● **TASK STATEMENT**
Set down each record exactly as written.
╭──
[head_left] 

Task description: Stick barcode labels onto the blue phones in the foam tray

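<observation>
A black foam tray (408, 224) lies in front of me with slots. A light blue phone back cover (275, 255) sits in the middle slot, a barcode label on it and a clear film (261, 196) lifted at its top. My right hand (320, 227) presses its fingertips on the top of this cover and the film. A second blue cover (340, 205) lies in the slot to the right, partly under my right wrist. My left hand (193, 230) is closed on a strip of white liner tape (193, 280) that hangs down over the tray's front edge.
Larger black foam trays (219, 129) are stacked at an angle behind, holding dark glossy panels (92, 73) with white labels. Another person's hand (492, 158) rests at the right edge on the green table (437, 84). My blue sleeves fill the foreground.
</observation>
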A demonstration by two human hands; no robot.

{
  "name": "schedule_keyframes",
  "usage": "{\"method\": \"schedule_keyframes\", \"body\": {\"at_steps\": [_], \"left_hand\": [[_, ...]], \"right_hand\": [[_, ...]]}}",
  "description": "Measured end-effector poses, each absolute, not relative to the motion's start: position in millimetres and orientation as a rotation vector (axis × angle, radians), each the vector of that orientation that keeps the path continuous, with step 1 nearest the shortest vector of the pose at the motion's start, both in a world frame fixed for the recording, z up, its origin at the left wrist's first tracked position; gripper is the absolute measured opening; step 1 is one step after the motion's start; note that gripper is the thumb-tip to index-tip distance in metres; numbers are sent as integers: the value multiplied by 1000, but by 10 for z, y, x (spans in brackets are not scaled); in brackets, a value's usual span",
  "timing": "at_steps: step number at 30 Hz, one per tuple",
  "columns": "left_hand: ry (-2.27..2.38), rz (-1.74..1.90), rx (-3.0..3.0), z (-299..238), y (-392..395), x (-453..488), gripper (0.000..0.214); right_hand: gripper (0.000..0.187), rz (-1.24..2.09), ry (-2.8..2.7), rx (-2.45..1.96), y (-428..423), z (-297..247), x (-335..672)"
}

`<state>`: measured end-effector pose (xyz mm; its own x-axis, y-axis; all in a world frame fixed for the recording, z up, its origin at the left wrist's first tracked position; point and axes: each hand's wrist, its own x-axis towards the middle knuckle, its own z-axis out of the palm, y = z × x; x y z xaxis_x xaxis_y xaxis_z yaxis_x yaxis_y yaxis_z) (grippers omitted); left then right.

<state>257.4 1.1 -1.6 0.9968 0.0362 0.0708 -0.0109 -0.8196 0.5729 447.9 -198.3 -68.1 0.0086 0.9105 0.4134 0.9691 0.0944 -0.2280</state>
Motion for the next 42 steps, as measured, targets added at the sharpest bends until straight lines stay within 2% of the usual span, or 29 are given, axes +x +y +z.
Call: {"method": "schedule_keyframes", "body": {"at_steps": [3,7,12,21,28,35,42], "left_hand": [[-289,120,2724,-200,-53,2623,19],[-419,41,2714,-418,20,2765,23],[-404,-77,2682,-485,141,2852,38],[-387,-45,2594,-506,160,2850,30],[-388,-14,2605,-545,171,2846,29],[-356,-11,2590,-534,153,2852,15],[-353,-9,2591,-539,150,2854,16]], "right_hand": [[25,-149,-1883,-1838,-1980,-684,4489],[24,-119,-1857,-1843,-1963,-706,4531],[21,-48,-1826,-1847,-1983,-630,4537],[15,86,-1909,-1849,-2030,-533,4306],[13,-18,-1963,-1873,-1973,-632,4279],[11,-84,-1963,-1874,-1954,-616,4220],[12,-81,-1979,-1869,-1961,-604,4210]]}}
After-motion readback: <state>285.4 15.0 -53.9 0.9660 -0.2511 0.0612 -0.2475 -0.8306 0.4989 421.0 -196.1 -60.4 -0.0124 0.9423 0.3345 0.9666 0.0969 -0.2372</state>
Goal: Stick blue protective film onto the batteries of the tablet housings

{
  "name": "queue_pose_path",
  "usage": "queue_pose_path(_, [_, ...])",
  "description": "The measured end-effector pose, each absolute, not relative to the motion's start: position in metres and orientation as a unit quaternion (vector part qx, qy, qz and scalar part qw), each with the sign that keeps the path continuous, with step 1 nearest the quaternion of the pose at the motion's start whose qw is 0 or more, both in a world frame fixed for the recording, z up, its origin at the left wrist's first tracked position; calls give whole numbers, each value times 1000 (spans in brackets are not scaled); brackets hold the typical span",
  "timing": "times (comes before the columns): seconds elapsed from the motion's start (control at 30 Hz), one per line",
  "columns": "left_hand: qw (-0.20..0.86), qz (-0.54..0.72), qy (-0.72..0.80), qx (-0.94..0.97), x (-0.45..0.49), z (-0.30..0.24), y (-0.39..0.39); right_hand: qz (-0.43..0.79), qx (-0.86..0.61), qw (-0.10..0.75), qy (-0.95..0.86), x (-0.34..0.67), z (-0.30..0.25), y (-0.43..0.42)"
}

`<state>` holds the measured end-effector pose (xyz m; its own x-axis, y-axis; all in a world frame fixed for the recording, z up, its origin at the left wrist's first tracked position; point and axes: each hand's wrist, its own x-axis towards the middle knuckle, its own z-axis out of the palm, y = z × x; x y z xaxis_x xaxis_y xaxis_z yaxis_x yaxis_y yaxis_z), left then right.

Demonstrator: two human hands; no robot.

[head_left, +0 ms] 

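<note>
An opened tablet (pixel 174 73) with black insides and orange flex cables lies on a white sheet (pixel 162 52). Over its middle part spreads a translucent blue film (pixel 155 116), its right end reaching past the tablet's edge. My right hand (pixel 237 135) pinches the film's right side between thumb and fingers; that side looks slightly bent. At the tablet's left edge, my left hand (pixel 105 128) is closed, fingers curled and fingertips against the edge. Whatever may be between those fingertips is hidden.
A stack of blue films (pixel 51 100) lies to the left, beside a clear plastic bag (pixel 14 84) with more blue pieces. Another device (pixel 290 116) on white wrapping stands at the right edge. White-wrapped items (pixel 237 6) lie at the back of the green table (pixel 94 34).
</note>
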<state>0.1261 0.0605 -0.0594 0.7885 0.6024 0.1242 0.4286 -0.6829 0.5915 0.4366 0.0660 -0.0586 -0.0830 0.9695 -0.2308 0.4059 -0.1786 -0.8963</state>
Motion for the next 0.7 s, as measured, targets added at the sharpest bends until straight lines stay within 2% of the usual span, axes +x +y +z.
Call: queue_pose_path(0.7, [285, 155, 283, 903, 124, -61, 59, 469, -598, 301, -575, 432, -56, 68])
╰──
● **RESULT OF THE TASK**
[head_left] 

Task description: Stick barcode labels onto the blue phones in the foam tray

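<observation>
A black foam tray (408, 224) lies in front of me with slots. A light blue phone back cover (275, 255) sits in the middle slot, a barcode label on it and a clear film (261, 196) lifted at its top. My right hand (320, 227) presses its fingertips on the top of this cover and the film. A second blue cover (340, 205) lies in the slot to the right, partly under my right wrist. My left hand (193, 230) is closed on a strip of white liner tape (193, 280) that hangs down over the tray's front edge.
Larger black foam trays (219, 129) are stacked at an angle behind, holding dark glossy panels (92, 73) with white labels. Another person's hand (492, 158) rests at the right edge on the green table (437, 84). My blue sleeves fill the foreground.
</observation>
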A demonstration by two human hands; no robot.

{
  "name": "schedule_keyframes",
  "usage": "{\"method\": \"schedule_keyframes\", \"body\": {\"at_steps\": [_], \"left_hand\": [[_, ...]], \"right_hand\": [[_, ...]]}}",
  "description": "Measured end-effector poses, each absolute, not relative to the motion's start: position in millimetres and orientation as a rotation vector (axis × angle, radians), each the vector of that orientation that keeps the path continuous, with step 1 nearest the shortest vector of the pose at the motion's start, both in a world frame fixed for the recording, z up, its origin at the left wrist's first tracked position; gripper is the absolute measured opening; step 1 is one step after the motion's start; note that gripper is the thumb-tip to index-tip distance in metres; numbers are sent as integers: the value multiplied by 1000, but by 10 for z, y, x (spans in brackets are not scaled); in brackets, a value's usual span",
  "timing": "at_steps: step number at 30 Hz, one per tuple",
  "columns": "left_hand: ry (-2.27..2.38), rz (-1.74..1.90), rx (-3.0..3.0), z (-299..238), y (-392..395), x (-453..488), gripper (0.000..0.214); right_hand: gripper (0.000..0.187), rz (-1.24..2.09), ry (-2.8..2.7), rx (-2.45..1.96), y (-428..423), z (-297..247), x (-335..672)"
}

`<state>`: measured end-effector pose (xyz mm; its own x-axis, y-axis; all in a world frame fixed for the recording, z up, its origin at the left wrist's first tracked position; point and axes: each hand's wrist, its own x-axis towards the middle knuckle, its own z-axis out of the palm, y = z × x; x y z xaxis_x xaxis_y xaxis_z yaxis_x yaxis_y yaxis_z) (grippers omitted); left then right.

<state>257.4 1.1 -1.6 0.9968 0.0362 0.0708 -0.0109 -0.8196 0.5729 447.9 -198.3 -68.1 0.0086 0.9105 0.4134 0.9691 0.0944 -0.2280</state>
Motion for the next 42 steps, as measured, targets added at the sharpest bends until straight lines stay within 2% of the usual span, or 29 are given, axes +x +y +z.
Call: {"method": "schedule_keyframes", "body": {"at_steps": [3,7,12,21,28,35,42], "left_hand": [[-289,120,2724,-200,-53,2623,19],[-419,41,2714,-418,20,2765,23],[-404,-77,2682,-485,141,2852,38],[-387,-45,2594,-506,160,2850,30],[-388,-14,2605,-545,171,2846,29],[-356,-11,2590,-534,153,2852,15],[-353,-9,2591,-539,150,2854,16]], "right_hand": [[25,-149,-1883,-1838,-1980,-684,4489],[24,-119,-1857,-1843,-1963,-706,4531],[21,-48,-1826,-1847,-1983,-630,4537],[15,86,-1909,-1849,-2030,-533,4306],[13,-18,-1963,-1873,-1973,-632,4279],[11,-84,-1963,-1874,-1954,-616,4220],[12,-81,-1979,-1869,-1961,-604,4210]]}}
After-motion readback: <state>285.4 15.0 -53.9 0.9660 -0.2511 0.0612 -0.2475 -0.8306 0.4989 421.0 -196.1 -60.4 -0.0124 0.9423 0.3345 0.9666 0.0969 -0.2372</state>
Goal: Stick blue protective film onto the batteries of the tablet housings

{
  "name": "queue_pose_path",
  "usage": "queue_pose_path(_, [_, ...])",
  "description": "The measured end-effector pose, each absolute, not relative to the motion's start: position in metres and orientation as a unit quaternion (vector part qx, qy, qz and scalar part qw), each with the sign that keeps the path continuous, with step 1 nearest the quaternion of the pose at the motion's start whose qw is 0 or more, both in a world frame fixed for the recording, z up, its origin at the left wrist's first tracked position; calls give whole numbers, each value times 1000 (spans in brackets are not scaled); brackets hold the typical span",
  "timing": "times (comes before the columns): seconds elapsed from the motion's start (control at 30 Hz), one per line",
  "columns": "left_hand: qw (-0.20..0.86), qz (-0.54..0.72), qy (-0.72..0.80), qx (-0.94..0.97), x (-0.45..0.49), z (-0.30..0.24), y (-0.39..0.39); right_hand: qz (-0.43..0.79), qx (-0.86..0.61), qw (-0.10..0.75), qy (-0.95..0.86), x (-0.34..0.67), z (-0.30..0.25), y (-0.43..0.42)"
}

`<state>` holds the measured end-effector pose (xyz m; its own x-axis, y-axis; all in a world frame fixed for the recording, z up, its origin at the left wrist's first tracked position; point and axes: each hand's wrist, its own x-axis towards the middle knuckle, its own z-axis out of the palm, y = z × x; x y z xaxis_x xaxis_y xaxis_z yaxis_x yaxis_y yaxis_z), left then right.

Demonstrator: two human hands; no robot.

[head_left, +0 ms] 

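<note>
An opened tablet (pixel 174 73) with black insides and orange flex cables lies on a white sheet (pixel 162 52). Over its middle part spreads a translucent blue film (pixel 155 116), its right end reaching past the tablet's edge. My right hand (pixel 237 135) pinches the film's right side between thumb and fingers; that side looks slightly bent. At the tablet's left edge, my left hand (pixel 105 128) is closed, fingers curled and fingertips against the edge. Whatever may be between those fingertips is hidden.
A stack of blue films (pixel 51 100) lies to the left, beside a clear plastic bag (pixel 14 84) with more blue pieces. Another device (pixel 290 116) on white wrapping stands at the right edge. White-wrapped items (pixel 237 6) lie at the back of the green table (pixel 94 34).
</note>
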<state>0.1261 0.0605 -0.0594 0.7885 0.6024 0.1242 0.4286 -0.6829 0.5915 0.4366 0.0660 -0.0586 -0.0830 0.9695 -0.2308 0.4059 -0.1786 -0.8963</state>
Motion for the next 0.7 s, as measured, targets added at the sharpest bends until straight lines stay within 2% of the usual span, axes +x +y +z.
Call: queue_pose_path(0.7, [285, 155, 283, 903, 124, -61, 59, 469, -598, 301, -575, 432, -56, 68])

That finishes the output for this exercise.